To date, our revenues have been derived primarily from funded research and
development, achievements of milestones under corporate collaborations, and
licensing of product candidates. The nature and amount of these revenues from
period to period may lead to substantial fluctuations in our of quarterly
revenues and earnings. Accordingly, results and earnings for one period are not
predictive of future periods. Collaborations, including grant revenue, accounted
for 100% of our revenue for the three months ended March 31, 2009 and 2008.
We expect to incur operating losses for the foreseeable future because of the
expenses we expect to incur related to progressing programs through our
pipeline.
LIQUIDITY AND CAPITAL RESOURCES
At March 31, 2009, our cash, cash equivalents, and investments totaled
$86.0 million compared with $101.5 million at December 31, 2008. The decrease in
cash and investment balances at March 31, 2009 resulted primarily from our net
loss of $19.7 million, which includes various non-cash expenditures.
Our long-term investments at March 31, 2009 included (at par value)

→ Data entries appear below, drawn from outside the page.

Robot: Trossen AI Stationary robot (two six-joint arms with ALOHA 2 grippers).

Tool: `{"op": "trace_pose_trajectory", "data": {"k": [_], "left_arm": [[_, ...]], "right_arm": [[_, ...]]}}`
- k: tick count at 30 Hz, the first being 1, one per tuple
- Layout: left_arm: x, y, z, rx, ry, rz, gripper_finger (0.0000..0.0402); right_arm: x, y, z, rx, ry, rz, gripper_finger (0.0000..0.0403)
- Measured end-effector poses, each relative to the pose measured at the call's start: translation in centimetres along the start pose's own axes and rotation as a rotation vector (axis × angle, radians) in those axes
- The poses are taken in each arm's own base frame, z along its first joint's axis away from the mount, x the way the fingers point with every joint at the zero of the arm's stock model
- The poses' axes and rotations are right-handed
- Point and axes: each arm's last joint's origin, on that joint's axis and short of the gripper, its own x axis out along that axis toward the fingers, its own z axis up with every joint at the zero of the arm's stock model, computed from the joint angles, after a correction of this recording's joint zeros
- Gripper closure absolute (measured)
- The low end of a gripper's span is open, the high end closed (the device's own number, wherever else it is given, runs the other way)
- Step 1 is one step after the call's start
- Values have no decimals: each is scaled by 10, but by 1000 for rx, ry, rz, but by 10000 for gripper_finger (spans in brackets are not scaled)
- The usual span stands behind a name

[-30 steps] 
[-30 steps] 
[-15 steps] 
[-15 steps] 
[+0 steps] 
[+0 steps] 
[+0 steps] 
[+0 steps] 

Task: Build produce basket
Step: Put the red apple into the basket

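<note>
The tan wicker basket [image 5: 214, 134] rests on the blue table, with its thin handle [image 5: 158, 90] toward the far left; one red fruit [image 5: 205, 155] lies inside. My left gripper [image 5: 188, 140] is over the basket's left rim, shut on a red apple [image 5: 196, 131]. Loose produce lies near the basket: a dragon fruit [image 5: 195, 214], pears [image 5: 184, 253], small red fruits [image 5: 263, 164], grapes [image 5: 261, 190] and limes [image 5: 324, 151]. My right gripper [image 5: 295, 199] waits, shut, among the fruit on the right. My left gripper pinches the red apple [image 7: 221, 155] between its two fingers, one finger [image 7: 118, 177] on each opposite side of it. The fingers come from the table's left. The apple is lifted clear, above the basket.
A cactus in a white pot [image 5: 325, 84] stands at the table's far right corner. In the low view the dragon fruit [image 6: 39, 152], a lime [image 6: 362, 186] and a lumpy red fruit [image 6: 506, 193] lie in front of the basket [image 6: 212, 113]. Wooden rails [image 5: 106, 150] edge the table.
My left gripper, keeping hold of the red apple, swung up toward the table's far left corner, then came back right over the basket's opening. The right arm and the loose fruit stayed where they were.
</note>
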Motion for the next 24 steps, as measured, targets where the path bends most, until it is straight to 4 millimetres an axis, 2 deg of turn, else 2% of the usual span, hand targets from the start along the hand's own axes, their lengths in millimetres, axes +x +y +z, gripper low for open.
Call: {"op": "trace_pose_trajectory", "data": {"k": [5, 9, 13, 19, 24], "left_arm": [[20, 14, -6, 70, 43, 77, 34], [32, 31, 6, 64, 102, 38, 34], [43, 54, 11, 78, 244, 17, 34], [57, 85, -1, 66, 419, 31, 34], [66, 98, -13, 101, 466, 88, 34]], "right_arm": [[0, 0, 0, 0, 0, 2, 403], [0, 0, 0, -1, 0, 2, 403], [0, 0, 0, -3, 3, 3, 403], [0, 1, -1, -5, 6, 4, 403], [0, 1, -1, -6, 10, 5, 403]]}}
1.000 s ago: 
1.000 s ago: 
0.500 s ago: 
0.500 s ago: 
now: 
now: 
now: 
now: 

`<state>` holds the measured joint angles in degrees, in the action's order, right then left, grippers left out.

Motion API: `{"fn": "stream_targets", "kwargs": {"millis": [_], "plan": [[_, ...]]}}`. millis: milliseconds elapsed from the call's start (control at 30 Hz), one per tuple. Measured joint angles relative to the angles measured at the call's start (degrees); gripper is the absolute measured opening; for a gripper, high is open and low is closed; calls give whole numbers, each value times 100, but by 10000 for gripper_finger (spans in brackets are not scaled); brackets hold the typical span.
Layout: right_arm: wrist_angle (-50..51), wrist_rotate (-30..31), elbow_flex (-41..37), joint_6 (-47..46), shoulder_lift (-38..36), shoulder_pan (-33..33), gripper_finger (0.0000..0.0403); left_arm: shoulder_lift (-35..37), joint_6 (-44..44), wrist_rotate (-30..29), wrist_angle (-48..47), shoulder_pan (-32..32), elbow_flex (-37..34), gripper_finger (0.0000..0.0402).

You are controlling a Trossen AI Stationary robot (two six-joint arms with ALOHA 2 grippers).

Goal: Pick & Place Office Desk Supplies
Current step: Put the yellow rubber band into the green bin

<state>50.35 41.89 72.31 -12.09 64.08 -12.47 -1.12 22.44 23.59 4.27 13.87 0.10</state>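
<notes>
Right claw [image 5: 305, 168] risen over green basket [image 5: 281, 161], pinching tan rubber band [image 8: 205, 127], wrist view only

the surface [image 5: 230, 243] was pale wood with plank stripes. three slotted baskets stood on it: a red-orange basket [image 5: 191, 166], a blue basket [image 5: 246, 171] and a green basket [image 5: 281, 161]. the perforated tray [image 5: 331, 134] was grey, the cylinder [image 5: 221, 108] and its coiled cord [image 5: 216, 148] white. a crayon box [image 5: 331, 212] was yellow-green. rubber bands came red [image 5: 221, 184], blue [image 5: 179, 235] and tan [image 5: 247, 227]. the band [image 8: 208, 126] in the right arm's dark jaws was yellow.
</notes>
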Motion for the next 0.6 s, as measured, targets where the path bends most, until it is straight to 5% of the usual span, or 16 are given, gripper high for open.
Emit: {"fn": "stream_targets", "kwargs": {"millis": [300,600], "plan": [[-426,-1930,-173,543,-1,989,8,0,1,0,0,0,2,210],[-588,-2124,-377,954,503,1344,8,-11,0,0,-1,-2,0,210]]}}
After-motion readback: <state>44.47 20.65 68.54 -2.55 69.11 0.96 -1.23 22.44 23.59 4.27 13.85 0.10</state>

$22.6 million of auction rate securities. With the liquidity issues experienced
in global credit and capital markets, these auction rate securities have
experienced multiple failed auctions as the amount of securities submitted for
sale has exceeded the amount of purchase orders, and as a result, these affected
securities are currently not liquid. All of our auction rate securities are
secured by student loans, which are backed by the full faith and credit of the
federal government (up to approximately 98% of the value of the student loan).
All of these securities continue to pay interest according to their stated terms
(generally 120 basis points over the ninety-one day United States Treasury bill
rate) with interest rates resetting every 7 to 28 days. While it is not our
intent to hold these securities until their stated ultimate maturity dates,
these investments are scheduled to ultimately mature between 2030 and 2047.

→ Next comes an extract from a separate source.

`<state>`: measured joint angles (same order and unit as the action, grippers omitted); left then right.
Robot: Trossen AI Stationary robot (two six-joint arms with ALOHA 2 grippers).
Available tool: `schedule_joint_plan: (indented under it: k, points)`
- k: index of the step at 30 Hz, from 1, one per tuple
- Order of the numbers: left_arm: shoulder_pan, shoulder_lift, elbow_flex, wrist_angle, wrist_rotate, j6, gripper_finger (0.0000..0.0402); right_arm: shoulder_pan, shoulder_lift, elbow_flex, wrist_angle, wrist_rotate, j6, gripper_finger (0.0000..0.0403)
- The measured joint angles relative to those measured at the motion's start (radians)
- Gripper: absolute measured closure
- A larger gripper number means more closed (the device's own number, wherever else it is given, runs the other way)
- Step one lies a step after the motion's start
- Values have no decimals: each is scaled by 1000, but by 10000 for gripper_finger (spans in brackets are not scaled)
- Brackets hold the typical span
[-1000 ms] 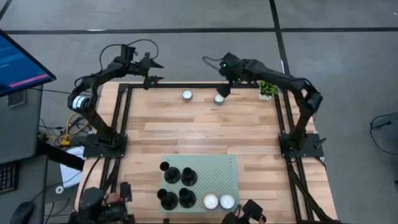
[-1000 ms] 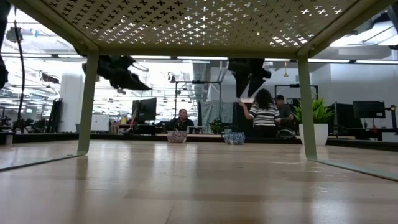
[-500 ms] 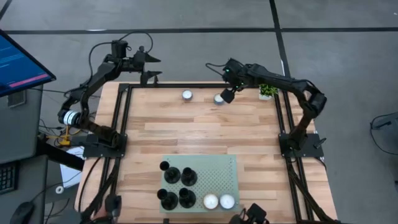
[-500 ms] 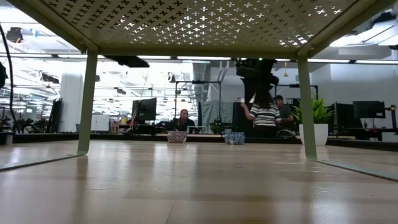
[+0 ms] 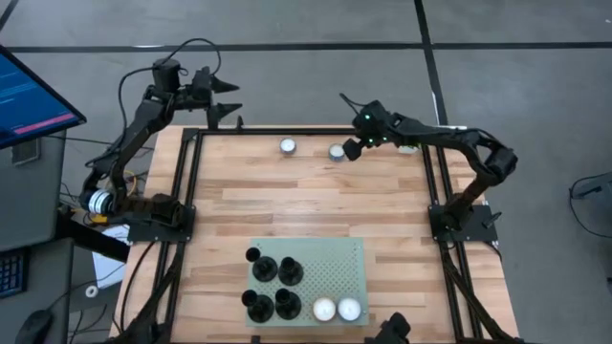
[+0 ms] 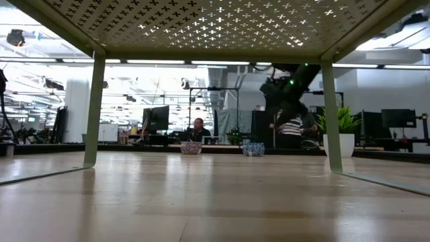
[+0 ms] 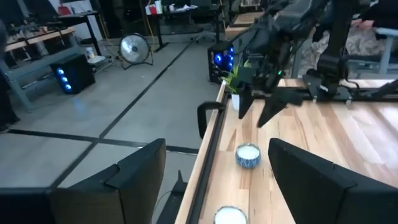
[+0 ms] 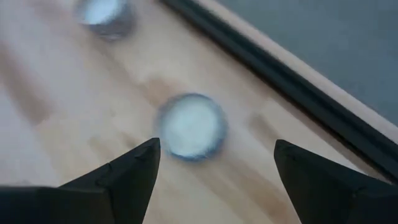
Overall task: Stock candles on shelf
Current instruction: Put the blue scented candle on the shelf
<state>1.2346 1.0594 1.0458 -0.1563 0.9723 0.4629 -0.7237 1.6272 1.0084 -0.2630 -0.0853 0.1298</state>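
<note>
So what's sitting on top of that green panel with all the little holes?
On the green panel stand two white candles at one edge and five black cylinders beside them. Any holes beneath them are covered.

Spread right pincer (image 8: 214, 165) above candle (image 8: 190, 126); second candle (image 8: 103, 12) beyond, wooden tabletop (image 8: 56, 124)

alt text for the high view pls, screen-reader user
Top-down view of a wooden table: the right gripper, open, hovers beside one of two candles at the far edge. Two more candles sit on the green shelf at the near edge beside black cups; the left gripper waits off the far-left corner.
</note>
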Motion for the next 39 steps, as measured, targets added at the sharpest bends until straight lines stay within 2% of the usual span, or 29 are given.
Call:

The valuation of our auction rate securities investment portfolio is subject
to uncertainties that are difficult to predict. The fair values of these
securities were estimated utilizing a discounted cash flow analysis as of
March 31, 2009. The significant assumptions of this valuation model were
discount margins ranging from 254 to 931 basis points which are based on
industry recognized student loan sector indices, an additional liquidity
discount of 150 basis points and an estimated term to liquidity of 6 to 8 years.

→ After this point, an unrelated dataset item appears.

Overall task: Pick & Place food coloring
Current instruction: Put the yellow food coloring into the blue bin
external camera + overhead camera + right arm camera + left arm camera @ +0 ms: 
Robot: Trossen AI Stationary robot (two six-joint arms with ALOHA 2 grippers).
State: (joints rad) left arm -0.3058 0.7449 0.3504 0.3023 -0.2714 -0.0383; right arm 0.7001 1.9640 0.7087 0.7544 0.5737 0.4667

Other items this analysis considers are the collateralization underlying the
security investments, the creditworthiness of the counterparty, and the timing
of expected future cash flows. These securities were also compared, when
possible, to other observable market data with similar characteristics as the
securities held by us. Although the auction rate security investments continue
to pay interest according to their stated terms, based on valuation models of
the individual securities, we have recognized in the consolidated statement of
operations for the three months ended March 31, 2009 a loss of approximately
$1.5 million in other expense, net for auction rate securities that we have
concluded that an other-than-temporary impairment exists. The carrying value in
long-term investments for these auction rate securities at March 31, 2009 was
$17.5 million.
During the fourth quarter of 2008, UBS AG (UBS) extended an offer of Auction
Rate Securities Rights (ARS Rights) to holders of illiquid auction rate
securities that were maintained by UBS as of February 13, 2008. The ARS Rights
provide the holder with the ability to sell the auction rate securities, along
with the ARS Rights, to UBS at the par value of the auction rate securities,
during an applicable exercise period. The ARS Rights grant UBS the sole
discretion and right to sell or otherwise dispose of auction rate securities at
any time up until July 2, 2012, without any prior notification of the holder, so
long as the holder receives a payment of par upon any sale or disposition. The
ARS Rights are not transferable, not tradeable, and will not be quoted or listed
on any securities exchange or any other trading network. The offer period for
the ARS Rights closed on November 14, 2008 and ARS Rights were issued by UBS
during the fourth quarter of 2008.
We have elected to participate in the ARS Rights program for all of our
outstanding auction rate securities maintained by UBS. We have $14.6 million (at
par value) of auction rate securities that are maintained by UBS. Under the
terms of the ARS Rights offer, our applicable exercise period begins on June 30,
2010 and ends July 2, 2012. Additionally, we are eligible for a loan of up to
75% of the market value of the auction rate securities, should a loan be needed.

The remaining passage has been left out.